Check dye coupling on NanoDrop

  1. Choose “Microarray” at the main menu.
  2. Use 1.5uL of your sample.

Hybridization

  1. Mix 12uL of Cy5-cDNA to 12uL of Cy3-cDNA in a PCR tube.
  2. Read steps C through F before proceeding.
  3. Add 10.5uL 20x SSC to each tube.
  4. Add 1.75uL 1M HEPES pH 7.0 to each tube.
  5. Add 32uL of dH2O.
  6. Tubes can be stored in the dark at 4oC for up to 24 hours at this point.
  7. When ready to proceed, add 1.75uL 10% SDS to each tube.

i.     If you are not going to store the tubes at 4˚C, then you can prepare a master mix of hyb. reagents (20x SSC, 1M HEPES, water, and 10% SDS) and add 46uL to each tube (24uL dye-labeled cDNAs + 46uL hyb solution = 70uL final volume).

  1. Mix well and incubate at 99oC for 2min in PCR machine.

i.     Do not overly tighten PCR lid – tubes can deform at 99oC.

  1. Allow tubes to cool at RT for at least 5min.
  2. Add 100uL 3x SSC to the wells at each end of the hyb chamber.

i.     The SSC will get wicked under the slide – this is OK.

ii.     Go back and fill each well with 3x SSC.

  1. Apply 70uL hyb solution under lifter-slip.

i.     Pipet slowly to avoid air bubbles.

  1. Close hyb chamber and incubate O/N at 63oC (water bath).

i.     Be very careful when handling hyb chamber – any drastic movements will cause hyb solution to be pulled under the microarray.

ii.     Wear 2 pairs of gloves when submerging chamber into water bath.

iii.     The hybridization should not exceed 16 hours.

  1. Microarray scanning preparation (the following day)
  1. Turn on NoZone filter.
  2. Make sure computer is turned OFF.
  3. Power ON the scanner.
  4. After scanner is ON, power up the computer.
  5. Start GenePix software.
  6. Let scanner warm up for 30min prior to scanning arrays.

Microarray washing

  1. All stock solutions and water should be FILTERED!
  2. How many arrays do you have?  You will need 2 50mL tubes filled with wash solution 1 and 2 50mL tubes filled with wash solution 2 for each microarray.

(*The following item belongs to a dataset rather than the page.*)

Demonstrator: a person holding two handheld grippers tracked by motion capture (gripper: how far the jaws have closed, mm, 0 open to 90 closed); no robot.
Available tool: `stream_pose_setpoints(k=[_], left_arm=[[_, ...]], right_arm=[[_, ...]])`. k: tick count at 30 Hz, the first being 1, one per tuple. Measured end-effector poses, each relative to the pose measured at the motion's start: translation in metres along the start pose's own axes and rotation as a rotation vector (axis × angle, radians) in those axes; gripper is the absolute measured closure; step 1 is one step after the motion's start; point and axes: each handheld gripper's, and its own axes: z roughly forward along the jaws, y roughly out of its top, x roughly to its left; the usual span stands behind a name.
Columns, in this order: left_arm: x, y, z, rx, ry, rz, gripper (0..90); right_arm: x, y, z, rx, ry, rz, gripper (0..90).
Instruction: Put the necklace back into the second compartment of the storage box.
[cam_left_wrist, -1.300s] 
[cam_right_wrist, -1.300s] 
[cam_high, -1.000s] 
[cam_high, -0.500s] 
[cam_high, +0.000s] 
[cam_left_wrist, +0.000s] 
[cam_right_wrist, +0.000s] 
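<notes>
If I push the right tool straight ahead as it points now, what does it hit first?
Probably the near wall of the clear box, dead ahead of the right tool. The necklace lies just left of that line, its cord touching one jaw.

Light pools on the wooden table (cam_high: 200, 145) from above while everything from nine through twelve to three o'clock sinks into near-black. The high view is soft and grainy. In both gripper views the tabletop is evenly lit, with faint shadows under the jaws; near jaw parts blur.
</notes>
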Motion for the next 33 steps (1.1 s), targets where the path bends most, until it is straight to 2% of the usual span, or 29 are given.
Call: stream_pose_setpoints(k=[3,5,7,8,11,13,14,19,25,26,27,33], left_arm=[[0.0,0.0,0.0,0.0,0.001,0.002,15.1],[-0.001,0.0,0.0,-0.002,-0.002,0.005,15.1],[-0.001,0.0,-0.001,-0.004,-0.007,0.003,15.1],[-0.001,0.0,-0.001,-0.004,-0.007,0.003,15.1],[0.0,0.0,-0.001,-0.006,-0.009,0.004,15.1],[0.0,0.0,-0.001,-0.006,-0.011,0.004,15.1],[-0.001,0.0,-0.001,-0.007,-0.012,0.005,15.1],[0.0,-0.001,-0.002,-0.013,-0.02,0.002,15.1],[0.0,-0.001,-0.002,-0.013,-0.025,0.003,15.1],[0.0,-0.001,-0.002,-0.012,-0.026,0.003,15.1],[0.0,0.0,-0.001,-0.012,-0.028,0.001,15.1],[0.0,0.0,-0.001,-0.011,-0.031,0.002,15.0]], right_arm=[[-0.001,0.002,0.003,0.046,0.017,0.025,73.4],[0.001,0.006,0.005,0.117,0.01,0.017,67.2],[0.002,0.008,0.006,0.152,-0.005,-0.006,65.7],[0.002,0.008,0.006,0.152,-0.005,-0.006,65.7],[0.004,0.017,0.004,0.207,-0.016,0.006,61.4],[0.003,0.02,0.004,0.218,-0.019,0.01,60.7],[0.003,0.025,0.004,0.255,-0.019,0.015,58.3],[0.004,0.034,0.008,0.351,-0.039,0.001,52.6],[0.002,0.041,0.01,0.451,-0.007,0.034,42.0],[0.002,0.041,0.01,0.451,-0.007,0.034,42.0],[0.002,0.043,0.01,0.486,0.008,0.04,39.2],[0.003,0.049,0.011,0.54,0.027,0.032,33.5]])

i.     Below is an example if 6 arrays are being washed.

ii.     If you have more than 6 arrays, then you’ll need to scale up the volumes for the two wash solutions.

  1. Prepare Solutions 1 and 2

i.     Solution 1 = 680mL water + 20mL 20x SSC + 1mL 10% SDS (0.6xSSC, 0.01%SDS)

1.     Fill 12 50mL tubes with Solution 1.

ii.     Solution 2 = 700mL water + 2mL 20x SSC (0.06xSSC).

1.     Fill 12 50mL tubes with Solution 2.

  1. Remove hybridizations from water bath.

i.     Wear 2 pairs of gloves!

  1. One at a time, submerge the array in the first tube containing Solution 1.

i.     Lifter-slip should fall off.

  1. Immediately transfer array to second tube containing Solution 1.
  2. Once all arrays are transferred to wash 1, cap all tubes, and invert for 1min.
  3. One at a time, transfer the arrays to the first tube containing Solution 2.
  4. Once all arrays are transferred to wash 2, cap all tubes, and invert for 1min.
  5. One at a time, transfer the arrays to the second tube containing Solution 2.

i.     Arrays can stay in this solution until dried.

  1. Dry one slide using the PicoFuge inside the NoZone workspace.

i.     Do not leave the NoZone door open for more than 30sec.  Keep the door closed as much as possible.

ii.     A 5sec spin is sufficient to dry the slide.

  1. Scan slide immediately, microarray face-down.

i.     Keep the remaining slides submerged in wash solution 2 while scanning other slides.

  1. After the first slide is scanned, dry another slide and scan it immediately.
  2. Keep dried slides in a box inside of the NoZone workspace.